What are the consequences if START ratification fails?
Josh Rogin – Foreign Policy
Monday, July 19, 2010 – 2:55 PM
The conventional wisdom in Washington is that President Obama’s strategic arms-control treaty with Russia will be eventually ratified by the Senate, with a smattering of reluctant GOP votes. But what if that doesn’t happen?
The possibility of the treaty being rejected or stalled indefinitely is a real one. The center of gravity on the Senate side is around Sens. Jon Kyl, R-AZ, and John McCain, R-AZ, neither of whom has revealed yet which way they will vote. Interested but less-involved senators like Bob Corker, R-TN, are likely to follow their lead.
It’s been reported that Kyl is in negotiations now, bargaining for concessions, such as more money for nuclear modernization or guarantees that missile defense won’t fall victim to the treaty. But in the end, there’s no assurance he will vote yes, and the treaty could be voted down or pulled from consideration. That would be a huge setback for U.S. credibility abroad and the Obama administration’s entire arms-control agenda, according to experts, former officials, and foreign diplomats.
“If this were to go down, the ripple effect consequences around the world would be the worst possible outcome we’ve seen since World War II,” said former Sen. Chuck Hagel, the Nebraska Republican who currently co-chair’s Obama’s Foreign Intelligence Advisory Board. “It would set in motion the disintegration of any confidence in the leadership of the two major nuclear powers to deal with this and it would set in motion a disintegration of any structural boundaries and capacities to deal with this. This would devastating not just for arms control but for security interests worldwide.”
While New START is a deal between the U.S. and Russia, which account for approximately 90 percent of the world’s nuclear weapons, its defeat would harm international efforts to later bring other nuclear powers into an arms-control regime, according to former Democratic Senator Gary Hart.
“The two of us have the greatest burden, but sooner or later we want to bring in China and our European allies that have nuclear arsenals and see how far we can go,” Hart said. “But it must begin with us and the Russians, and if we turn our back… it’s a giant step backward and it would set back our diplomacy, foreign policy, and national security in serious ways.”
Meanwhile, European allies are growing frustrated with the slow pace of the Obama administration’s arms-control agenda. Several European diplomats have told The Cable they are aware of the difficulties of Senate ratification but nevertheless feel they were given assurances by the administration and are looking to Obama to get it done.
“From the European point of view, nobody can understand why the START treaty has not been ratified,” said France’s Ambassador to Washington Pierre Vimont, “When we send cables back home saying that START might not be ratified, they ask us ‘What have you been drinking?'”

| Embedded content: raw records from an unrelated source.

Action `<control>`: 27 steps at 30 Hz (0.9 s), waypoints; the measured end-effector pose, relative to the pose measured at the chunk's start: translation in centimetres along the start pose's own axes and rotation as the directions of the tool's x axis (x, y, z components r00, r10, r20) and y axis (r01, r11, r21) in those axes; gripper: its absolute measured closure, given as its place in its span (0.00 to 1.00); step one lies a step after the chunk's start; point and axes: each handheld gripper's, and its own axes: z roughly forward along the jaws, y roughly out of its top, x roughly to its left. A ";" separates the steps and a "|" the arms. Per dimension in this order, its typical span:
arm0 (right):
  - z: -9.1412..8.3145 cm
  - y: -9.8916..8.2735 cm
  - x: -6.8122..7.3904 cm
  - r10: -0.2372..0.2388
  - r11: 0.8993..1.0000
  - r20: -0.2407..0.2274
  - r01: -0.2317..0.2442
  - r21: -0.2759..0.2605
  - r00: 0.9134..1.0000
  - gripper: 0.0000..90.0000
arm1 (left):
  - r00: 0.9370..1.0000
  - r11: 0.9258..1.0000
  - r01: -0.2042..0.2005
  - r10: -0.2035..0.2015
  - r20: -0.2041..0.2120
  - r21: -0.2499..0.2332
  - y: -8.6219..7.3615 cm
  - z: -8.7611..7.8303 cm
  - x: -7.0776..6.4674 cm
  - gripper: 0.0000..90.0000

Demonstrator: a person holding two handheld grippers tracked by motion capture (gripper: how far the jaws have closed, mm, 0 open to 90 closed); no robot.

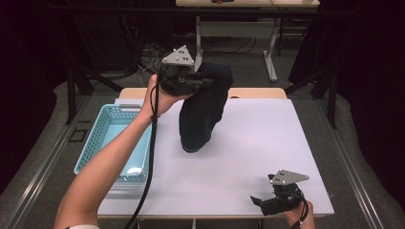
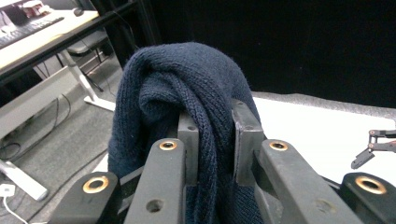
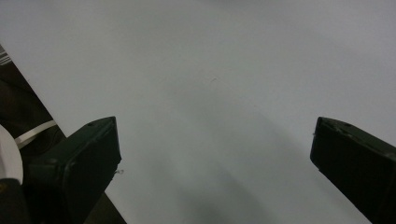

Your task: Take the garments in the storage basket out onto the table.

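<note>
Nearest the high camera, at about five o'clock on the table [image 1: 248,157], my right gripper [image 1: 260,201] rests low over the white surface near the front edge, its jaws spread wide with nothing between them; its own view looks along those two black jaws at bare tabletop.

By size: the table runs from six o'clock up to twelve, covered in white; on it, at nine o'clock, sits the light blue basket [image 1: 98,136] against the left edge; next comes the dark navy knitted garment [image 1: 203,107], hanging near the centre toward eleven o'clock, its top bunched and lifted, its lower end reaching down to the table around the middle, though I cannot tell whether it touches; then my left gripper [image 1: 198,78], raised at eleven o'clock above the far part of the table, my left hand [image 1: 162,95] wrapped round its body.

My left gripper's own view shows its jaws [image 2: 215,140] pressed tight on a thick fold of the navy knit, which bulges over them; my right gripper appears small at three o'clock there.
</note>
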 end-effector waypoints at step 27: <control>0.1 -0.1 0.0 0.005 1.000 -0.001 -0.005 0.002 1.000 0.01 | 0.997 0.987 0.048 -0.058 0.057 0.153 -6.1 3.9 -0.4 0.86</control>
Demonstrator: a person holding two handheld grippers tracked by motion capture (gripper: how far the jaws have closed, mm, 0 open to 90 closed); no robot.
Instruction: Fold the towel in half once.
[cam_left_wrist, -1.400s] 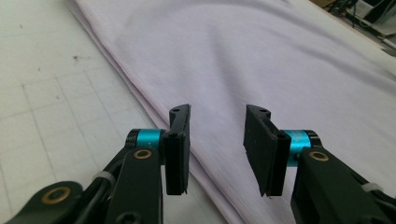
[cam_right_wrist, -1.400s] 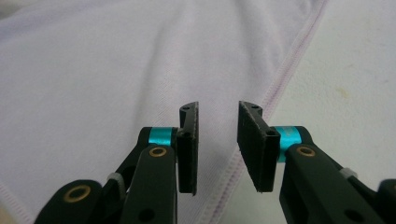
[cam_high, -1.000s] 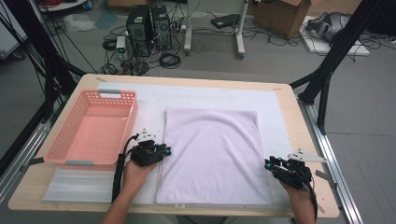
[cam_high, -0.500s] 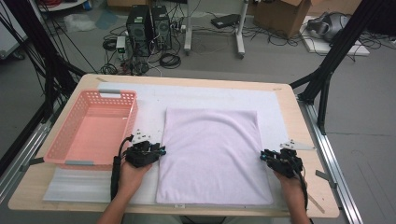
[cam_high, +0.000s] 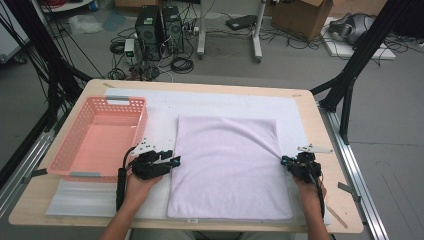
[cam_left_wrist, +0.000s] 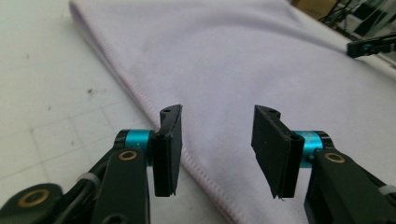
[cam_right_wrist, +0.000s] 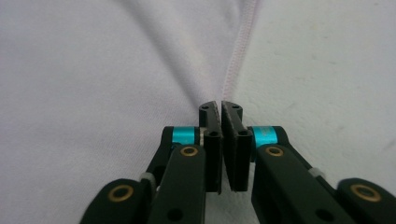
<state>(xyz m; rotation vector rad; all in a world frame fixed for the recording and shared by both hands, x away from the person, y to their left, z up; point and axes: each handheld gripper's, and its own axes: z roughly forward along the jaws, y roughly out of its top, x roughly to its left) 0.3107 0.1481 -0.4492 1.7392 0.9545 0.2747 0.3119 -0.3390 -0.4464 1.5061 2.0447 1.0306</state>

Arms-control advocates are concerned that the basic agreement that was struck between nuclear and non-nuclear countries in the Nuclear Non-Proliferation Treaty (NPT) — that the “have nots” would forgo building nukes if the “haves” promised to move toward eliminating their stockpiles — is in jeopardy.
Some, like treaty supporter Sen. Richard Lugar, R-IN, argue that the basic idea of getting to zero nuclear weapons is so controversial, it shouldn’t even be part of the START sales pitch.
“I don’t fault … President Obama for talking about a world without nuclear weapons, but neither do I think it is a particularly good idea to express the process in that way,” Lugar said. “Talk of ‘no nukes’ also invites opposition from those who see it as a sign of weakness in those who lack the backbone to face the world as it is. I don’t think that criticism is fair, but it’s out there.”
A failure to ratify New START would not only risk the NPT and the goal of eliminating nukes, advocates of passage say, it would also spell trouble for the rest of the Obama administration’s arms-control agenda, including the president’s promise to seek ratification of the Comprehensive Test Ban Treaty (CTBT) and then pursue a Fissile Material Cutoff Treaty, which would seek to end the production of weapons grade nuclear material.
When the Senate last voted on CTBT in 1999, which was also the last time the Senate had a contentious debate over arms control, its defeat was a huge blow for the Clinton administration and no arms-control debates have been see on the Senate floor since.
“The alternative [to ratification] is no START treaty, no verification, a clear setback to U.S.-Russian relations and widespread questioning of U.S. ability to carry forth international agreements if we can’t get this treaty through,” said John Isaacs, executive director of the Council for a Livable World.
He said that CTBT would be a difficult treaty to ratify in any case, and after the November elections, the potential presence of more GOP senators will make it that much harder.
“The ultimate lesson of New START is that nothing’s easy,” he said.